A major political explosion occurred in late 1773
with the arrival of a huge cargo of the company's tea sent to the
colonies. In most cases Americans simply refused to unload the tea (New
York, Philadelphia, Charleston). But in Boston the tea was dumped into
the harbor in a great public show (directed by Samuel Adams) by
Patriots dressed as Indians – stirring the wrath of the royal
government. To demonstrate clearly the sovereignty of the king (and his
heavily-Tory Parliament) in his colonies, the king's government enacted
a number of Coercive or Intolerable Acts (1774) which basically shut
down the port of Boston.
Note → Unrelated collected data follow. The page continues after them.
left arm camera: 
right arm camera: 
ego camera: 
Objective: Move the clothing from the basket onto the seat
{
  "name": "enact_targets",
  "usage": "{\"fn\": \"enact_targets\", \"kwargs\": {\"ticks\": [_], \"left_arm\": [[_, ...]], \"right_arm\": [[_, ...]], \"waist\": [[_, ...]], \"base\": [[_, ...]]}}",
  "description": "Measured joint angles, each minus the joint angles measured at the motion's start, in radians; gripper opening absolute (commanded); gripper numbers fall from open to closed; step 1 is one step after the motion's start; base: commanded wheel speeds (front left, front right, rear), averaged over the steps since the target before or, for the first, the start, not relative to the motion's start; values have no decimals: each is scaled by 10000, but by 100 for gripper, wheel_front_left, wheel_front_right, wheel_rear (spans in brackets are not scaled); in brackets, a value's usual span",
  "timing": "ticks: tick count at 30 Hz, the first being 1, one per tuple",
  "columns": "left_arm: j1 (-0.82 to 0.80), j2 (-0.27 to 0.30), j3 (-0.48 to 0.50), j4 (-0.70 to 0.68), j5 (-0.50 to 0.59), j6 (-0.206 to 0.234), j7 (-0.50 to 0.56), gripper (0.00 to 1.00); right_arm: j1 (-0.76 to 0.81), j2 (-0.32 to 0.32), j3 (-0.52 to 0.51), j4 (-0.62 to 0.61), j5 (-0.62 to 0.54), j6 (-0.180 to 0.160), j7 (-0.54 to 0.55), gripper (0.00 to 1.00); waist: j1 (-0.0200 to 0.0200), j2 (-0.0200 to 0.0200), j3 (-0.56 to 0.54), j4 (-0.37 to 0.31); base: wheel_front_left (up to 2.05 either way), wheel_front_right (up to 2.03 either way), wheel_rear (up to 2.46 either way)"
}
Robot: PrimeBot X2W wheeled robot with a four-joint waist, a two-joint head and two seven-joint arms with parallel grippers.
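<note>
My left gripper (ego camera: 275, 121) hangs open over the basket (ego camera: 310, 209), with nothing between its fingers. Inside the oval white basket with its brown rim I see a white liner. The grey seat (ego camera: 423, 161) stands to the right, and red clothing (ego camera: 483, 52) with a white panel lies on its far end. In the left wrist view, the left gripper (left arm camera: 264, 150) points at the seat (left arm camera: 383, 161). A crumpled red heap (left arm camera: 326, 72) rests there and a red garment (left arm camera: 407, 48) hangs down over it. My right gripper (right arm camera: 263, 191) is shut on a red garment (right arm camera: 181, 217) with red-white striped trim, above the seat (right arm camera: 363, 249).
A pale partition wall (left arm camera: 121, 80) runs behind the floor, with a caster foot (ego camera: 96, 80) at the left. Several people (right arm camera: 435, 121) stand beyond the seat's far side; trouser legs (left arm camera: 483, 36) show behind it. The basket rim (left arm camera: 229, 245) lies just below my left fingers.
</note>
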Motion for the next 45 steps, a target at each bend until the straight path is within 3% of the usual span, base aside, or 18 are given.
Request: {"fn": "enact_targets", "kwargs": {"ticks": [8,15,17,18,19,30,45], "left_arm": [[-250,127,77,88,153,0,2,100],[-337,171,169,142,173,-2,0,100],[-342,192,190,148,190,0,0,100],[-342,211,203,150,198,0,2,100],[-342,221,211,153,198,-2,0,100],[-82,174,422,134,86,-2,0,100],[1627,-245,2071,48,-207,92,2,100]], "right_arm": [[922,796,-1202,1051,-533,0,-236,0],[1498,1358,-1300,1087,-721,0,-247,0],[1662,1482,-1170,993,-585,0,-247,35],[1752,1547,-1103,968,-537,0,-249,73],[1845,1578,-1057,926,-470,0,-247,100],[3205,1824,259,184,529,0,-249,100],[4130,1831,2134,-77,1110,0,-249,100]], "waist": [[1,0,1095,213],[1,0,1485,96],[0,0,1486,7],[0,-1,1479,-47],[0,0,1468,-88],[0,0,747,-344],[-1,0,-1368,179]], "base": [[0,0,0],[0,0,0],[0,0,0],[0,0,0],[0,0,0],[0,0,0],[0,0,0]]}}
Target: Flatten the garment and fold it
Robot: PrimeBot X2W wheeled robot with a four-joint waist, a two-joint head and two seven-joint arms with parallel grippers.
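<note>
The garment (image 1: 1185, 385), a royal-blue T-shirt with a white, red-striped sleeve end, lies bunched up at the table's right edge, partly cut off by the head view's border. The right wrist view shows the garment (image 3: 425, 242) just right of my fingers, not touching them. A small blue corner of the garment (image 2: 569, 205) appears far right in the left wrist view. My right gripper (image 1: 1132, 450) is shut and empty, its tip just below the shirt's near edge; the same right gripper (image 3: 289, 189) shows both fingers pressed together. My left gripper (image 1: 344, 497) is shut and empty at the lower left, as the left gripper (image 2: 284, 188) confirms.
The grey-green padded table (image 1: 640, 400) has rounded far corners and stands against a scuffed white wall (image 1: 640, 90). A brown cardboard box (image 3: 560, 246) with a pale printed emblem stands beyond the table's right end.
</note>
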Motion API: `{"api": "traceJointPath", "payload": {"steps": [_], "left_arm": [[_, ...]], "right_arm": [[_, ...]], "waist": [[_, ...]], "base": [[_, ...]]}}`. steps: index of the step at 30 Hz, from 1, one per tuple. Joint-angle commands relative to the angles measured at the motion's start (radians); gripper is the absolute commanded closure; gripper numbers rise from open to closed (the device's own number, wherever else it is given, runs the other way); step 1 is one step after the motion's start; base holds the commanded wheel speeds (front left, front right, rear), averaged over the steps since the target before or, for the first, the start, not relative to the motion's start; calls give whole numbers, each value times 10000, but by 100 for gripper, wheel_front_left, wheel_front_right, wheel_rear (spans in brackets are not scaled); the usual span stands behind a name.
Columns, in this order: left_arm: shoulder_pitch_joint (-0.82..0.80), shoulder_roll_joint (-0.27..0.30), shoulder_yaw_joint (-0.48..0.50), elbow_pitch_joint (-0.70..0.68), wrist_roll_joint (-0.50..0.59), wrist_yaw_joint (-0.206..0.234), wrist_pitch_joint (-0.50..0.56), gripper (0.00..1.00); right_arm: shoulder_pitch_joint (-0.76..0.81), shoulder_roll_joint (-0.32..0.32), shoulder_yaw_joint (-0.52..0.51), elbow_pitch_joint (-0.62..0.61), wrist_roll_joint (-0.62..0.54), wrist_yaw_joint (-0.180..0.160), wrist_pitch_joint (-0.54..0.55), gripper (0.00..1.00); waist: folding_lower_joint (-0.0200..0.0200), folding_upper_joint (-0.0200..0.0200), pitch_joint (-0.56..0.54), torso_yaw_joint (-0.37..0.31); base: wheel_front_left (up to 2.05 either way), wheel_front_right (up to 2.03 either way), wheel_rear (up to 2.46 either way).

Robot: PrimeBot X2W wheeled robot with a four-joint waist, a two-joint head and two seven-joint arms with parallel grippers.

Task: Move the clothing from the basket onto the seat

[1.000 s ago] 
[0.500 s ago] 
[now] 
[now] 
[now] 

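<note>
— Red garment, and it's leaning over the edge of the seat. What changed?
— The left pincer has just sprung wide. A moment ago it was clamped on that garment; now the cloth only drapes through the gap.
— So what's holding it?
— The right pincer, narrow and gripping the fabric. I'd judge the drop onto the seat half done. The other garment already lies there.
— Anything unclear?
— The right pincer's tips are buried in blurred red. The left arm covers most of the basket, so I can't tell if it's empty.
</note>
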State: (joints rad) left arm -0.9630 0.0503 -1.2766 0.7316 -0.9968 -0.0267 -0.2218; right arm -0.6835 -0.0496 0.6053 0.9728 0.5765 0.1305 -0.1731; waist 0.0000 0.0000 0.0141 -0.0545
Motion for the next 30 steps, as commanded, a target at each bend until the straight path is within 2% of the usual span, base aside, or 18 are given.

The goal of the king was essentially to
strangle the town's economy in order to bring the colonists back into
submission. And to make doubly sure that the colonists got the point,
the king sent a huge occupying force of British troops to Boston, and
forced the townsmen to house these normally rowdy troops in their
private homes – again, to break the independent spirit of his colonial
subjects.
However, George's efforts at coercion merely
united the colonies more closely in a mood of continental solidarity
(the other colonies sent considerable financial and material aid to a
crippled Boston). Thus in 1774 a Continental Congress of
representatives of the thirteen colonies gathered in Philadelphia to
coordinate the colonies' efforts to get some relief from King George.
But their efforts to change the heart of the king failed entirely. By
early 1775 the spirit of rebellion was gathering momentum among the
growing number of American Whigs or Patriots. Now it would take only a
small spark to set off a full-scale explosion of colonial fury.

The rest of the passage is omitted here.